**Exercise instructions**
For the records below, tally every line that has the word "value" and reply with the number alone.

**Data extract**

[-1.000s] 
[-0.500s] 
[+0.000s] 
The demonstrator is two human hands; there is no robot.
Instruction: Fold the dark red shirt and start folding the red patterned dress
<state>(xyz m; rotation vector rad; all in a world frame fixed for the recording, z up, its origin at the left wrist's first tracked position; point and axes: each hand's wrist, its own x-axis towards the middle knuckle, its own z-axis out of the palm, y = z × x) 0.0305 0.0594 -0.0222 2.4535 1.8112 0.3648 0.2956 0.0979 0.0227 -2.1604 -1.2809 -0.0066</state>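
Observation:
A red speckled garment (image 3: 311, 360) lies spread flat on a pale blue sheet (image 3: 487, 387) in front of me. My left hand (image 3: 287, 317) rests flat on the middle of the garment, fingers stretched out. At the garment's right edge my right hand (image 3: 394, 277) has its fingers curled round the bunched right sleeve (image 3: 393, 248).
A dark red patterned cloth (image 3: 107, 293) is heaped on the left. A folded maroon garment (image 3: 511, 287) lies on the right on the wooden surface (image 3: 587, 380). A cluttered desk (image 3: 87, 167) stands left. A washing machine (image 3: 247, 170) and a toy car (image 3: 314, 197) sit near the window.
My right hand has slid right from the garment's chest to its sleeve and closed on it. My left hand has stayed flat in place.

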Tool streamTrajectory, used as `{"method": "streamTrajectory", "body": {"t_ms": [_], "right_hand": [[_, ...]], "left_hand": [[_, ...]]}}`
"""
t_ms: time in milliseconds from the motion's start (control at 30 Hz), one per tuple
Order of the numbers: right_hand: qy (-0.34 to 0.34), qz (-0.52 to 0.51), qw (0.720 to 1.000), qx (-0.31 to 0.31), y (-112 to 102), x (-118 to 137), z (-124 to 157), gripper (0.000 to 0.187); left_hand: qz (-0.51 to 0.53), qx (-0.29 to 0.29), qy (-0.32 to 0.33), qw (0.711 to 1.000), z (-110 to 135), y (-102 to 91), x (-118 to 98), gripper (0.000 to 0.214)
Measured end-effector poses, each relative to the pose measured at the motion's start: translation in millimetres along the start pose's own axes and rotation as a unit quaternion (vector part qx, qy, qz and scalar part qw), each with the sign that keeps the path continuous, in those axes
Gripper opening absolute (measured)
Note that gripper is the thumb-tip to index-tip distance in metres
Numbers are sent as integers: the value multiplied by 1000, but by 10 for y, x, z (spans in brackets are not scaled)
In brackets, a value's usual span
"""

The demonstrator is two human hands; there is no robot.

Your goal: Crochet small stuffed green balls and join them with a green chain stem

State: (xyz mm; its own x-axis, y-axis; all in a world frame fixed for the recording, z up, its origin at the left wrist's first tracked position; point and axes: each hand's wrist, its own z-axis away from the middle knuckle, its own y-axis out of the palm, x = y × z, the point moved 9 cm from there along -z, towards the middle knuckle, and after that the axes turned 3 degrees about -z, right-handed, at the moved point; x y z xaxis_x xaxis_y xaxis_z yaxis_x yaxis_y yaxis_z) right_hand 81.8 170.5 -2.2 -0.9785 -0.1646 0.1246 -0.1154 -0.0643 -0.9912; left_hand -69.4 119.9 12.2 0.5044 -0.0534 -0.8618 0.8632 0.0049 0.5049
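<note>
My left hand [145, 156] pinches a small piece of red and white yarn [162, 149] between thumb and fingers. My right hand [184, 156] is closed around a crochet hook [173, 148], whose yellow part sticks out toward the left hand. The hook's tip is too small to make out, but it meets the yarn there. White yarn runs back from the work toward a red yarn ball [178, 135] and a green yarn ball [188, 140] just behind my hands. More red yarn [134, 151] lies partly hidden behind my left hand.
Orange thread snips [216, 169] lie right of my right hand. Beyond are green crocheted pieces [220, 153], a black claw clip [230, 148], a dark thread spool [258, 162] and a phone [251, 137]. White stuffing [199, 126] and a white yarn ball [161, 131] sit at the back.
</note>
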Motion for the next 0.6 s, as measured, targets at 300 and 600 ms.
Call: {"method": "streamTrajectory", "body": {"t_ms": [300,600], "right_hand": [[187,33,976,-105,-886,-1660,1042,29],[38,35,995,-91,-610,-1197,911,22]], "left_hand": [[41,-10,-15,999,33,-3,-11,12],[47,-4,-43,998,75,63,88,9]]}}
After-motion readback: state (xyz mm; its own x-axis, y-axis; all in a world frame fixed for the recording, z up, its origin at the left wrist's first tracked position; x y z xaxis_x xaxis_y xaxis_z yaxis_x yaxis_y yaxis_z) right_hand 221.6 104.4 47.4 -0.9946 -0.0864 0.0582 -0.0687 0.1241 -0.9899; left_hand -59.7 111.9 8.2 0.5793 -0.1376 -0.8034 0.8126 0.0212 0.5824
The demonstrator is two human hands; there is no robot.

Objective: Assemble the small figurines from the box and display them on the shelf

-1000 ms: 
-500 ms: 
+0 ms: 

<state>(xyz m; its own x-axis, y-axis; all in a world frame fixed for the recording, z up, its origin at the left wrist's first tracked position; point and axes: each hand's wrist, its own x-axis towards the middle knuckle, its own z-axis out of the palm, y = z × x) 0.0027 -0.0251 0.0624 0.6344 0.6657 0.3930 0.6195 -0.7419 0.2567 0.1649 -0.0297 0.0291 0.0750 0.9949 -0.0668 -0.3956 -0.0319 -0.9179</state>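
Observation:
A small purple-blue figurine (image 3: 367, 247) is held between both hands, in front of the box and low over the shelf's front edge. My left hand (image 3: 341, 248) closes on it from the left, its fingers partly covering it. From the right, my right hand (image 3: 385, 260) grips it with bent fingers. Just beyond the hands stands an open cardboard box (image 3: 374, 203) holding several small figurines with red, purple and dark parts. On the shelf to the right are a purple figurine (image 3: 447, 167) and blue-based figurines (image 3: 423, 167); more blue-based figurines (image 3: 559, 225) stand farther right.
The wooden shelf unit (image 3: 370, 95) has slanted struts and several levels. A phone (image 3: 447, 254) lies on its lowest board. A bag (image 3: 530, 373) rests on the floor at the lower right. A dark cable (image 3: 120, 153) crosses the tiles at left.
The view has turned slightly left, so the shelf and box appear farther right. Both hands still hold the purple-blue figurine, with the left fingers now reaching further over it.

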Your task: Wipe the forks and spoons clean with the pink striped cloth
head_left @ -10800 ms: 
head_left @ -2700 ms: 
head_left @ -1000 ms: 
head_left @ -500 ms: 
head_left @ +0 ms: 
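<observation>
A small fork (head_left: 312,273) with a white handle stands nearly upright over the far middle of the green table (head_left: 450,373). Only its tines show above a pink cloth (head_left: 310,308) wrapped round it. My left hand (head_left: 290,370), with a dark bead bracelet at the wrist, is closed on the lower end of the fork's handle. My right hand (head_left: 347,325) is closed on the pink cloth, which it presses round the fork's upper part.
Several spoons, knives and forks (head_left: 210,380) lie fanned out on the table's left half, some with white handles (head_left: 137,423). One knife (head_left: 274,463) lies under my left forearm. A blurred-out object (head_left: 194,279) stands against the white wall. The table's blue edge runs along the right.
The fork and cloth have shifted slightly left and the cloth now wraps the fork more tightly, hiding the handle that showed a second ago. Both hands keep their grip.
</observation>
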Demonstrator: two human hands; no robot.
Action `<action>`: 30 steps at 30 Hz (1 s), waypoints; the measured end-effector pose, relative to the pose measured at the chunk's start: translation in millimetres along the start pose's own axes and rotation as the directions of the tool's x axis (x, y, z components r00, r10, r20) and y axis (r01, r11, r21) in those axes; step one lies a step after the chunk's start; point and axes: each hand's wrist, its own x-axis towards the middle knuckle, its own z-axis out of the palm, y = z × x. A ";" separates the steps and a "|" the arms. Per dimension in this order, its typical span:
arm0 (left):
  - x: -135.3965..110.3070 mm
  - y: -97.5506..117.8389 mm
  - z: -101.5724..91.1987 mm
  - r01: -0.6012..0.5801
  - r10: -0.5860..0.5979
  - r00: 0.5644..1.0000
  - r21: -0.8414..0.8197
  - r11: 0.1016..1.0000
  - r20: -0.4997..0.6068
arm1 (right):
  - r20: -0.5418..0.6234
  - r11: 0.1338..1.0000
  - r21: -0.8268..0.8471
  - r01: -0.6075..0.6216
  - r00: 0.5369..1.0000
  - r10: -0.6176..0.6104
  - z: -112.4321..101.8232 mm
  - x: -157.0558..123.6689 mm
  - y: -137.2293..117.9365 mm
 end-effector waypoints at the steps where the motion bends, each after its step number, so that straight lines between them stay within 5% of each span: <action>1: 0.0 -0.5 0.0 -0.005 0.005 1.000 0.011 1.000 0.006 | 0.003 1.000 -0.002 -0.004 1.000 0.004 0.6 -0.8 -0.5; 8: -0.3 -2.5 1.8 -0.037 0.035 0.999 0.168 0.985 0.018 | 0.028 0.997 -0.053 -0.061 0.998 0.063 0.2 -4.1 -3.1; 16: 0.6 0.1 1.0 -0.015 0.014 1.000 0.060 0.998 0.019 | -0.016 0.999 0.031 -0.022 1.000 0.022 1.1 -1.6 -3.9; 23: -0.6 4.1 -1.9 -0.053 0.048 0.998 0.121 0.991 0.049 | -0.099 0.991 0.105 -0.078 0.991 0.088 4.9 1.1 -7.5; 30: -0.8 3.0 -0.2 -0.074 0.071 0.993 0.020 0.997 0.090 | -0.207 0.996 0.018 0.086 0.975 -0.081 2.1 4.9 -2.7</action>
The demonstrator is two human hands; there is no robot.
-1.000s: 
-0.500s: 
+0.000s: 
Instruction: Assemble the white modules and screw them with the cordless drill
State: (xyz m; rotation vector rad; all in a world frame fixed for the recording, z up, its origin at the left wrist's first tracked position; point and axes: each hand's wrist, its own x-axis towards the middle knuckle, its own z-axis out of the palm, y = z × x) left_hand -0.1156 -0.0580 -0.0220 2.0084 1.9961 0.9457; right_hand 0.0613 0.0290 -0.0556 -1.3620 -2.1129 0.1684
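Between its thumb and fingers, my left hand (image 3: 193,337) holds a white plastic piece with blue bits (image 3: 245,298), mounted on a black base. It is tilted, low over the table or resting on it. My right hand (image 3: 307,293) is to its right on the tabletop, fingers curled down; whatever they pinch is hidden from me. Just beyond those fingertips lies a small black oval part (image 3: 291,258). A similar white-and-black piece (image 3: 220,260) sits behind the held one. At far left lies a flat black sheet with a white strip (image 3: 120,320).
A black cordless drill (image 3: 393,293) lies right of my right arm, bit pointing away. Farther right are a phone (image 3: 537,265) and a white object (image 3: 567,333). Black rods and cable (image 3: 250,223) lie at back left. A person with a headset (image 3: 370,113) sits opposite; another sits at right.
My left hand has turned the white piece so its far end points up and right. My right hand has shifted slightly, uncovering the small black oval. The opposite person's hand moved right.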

**Solution to this problem**
2